◆ DESCRIPTION OF THE TASK ◆
Filter the entries beneath this task, copying only the lines that hold the word "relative".
RECORDS FOR THIS TASK Block Start
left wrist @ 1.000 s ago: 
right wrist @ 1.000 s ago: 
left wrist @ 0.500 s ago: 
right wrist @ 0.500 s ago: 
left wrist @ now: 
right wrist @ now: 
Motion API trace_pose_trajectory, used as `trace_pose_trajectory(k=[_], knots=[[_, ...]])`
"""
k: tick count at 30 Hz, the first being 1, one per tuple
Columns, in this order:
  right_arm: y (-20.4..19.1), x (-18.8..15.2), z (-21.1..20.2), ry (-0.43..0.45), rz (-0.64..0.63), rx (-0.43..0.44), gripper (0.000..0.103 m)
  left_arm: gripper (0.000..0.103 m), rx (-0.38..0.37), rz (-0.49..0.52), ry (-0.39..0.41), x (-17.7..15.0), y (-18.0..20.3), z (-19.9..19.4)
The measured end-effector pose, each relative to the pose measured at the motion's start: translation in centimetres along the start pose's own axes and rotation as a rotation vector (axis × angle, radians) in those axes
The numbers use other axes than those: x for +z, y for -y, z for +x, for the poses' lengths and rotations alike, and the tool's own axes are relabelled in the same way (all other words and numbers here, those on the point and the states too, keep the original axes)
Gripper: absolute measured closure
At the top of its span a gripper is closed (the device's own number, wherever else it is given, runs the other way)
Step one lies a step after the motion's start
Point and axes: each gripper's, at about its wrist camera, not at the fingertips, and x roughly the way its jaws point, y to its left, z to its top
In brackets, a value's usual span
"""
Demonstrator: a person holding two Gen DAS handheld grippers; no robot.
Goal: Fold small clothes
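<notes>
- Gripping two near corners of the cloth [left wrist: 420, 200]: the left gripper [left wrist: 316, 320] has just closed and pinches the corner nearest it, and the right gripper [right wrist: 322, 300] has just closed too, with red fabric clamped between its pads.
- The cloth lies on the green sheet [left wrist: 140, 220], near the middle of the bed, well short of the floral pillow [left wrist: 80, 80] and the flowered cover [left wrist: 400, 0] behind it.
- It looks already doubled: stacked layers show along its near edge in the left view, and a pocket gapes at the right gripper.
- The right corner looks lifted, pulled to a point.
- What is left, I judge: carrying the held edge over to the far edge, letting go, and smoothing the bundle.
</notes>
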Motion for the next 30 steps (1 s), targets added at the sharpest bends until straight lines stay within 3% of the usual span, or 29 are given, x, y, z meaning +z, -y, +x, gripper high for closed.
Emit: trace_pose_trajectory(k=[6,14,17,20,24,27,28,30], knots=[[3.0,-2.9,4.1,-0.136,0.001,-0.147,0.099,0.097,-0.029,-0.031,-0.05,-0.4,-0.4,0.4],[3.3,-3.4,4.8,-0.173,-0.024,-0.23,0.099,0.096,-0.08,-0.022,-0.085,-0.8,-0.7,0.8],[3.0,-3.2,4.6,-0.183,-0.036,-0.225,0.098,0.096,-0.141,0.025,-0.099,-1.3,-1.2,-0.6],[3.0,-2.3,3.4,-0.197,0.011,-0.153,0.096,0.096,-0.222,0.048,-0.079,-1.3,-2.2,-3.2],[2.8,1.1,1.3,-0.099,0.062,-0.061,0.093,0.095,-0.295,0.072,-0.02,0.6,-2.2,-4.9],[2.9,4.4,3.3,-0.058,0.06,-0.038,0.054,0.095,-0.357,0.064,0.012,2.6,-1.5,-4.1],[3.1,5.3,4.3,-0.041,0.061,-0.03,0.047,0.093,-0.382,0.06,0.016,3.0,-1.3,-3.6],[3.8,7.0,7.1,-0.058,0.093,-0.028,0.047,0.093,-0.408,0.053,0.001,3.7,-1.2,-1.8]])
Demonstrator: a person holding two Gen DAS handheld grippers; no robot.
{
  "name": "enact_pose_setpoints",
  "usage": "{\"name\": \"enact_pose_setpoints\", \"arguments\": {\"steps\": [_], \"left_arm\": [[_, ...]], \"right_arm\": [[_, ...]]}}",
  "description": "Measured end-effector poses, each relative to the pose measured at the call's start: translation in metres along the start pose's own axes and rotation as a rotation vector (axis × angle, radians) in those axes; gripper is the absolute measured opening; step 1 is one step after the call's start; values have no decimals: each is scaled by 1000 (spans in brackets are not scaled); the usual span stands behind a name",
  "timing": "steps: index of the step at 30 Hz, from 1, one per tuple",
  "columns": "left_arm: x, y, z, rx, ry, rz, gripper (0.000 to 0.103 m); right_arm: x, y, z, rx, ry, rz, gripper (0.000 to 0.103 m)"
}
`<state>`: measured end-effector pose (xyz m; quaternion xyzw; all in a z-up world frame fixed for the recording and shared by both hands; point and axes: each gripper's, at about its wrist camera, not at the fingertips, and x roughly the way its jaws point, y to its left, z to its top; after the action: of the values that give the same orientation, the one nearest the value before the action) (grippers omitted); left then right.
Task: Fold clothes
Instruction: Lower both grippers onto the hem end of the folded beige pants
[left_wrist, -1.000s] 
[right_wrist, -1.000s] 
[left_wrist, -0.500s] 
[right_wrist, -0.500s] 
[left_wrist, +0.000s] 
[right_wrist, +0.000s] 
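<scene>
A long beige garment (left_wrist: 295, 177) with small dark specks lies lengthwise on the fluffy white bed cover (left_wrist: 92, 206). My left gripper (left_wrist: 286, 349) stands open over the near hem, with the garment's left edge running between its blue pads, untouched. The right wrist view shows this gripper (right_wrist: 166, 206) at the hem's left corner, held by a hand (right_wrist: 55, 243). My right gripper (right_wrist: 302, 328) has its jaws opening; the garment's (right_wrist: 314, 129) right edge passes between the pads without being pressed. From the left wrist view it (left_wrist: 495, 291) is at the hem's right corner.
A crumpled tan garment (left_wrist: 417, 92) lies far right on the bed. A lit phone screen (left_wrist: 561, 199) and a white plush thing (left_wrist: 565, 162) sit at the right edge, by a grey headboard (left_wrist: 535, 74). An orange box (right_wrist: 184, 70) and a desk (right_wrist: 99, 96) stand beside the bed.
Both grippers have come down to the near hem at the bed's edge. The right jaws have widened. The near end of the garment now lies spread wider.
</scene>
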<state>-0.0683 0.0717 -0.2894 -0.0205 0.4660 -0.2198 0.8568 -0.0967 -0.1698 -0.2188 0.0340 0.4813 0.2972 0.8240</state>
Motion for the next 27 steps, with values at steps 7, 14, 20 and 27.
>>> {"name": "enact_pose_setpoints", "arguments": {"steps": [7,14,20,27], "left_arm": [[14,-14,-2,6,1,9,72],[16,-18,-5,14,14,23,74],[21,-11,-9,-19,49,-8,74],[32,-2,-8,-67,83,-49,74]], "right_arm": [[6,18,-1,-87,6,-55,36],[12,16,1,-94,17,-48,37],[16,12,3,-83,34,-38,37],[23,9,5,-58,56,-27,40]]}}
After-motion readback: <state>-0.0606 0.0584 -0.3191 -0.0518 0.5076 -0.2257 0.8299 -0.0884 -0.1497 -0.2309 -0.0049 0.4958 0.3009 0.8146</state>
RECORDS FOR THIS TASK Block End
◆ OUTPUT ◆
The measured end-effector pose, each relative to the pose measured at the motion's start: translation in centimetres along the start pose's own axes and rotation as a rotation vector (axis × angle, radians) in those axes
  "description": "Measured end-effector poses, each relative to the pose measured at the call's start: translation in metres along the start pose's own axes and rotation as a rotation vector (axis × angle, radians) in those axes; gripper is the absolute measured opening; step 1 is one step after the call's start; values have no decimals: each is scaled by 1000 (spans in brackets are not scaled); the usual span stands behind a name",

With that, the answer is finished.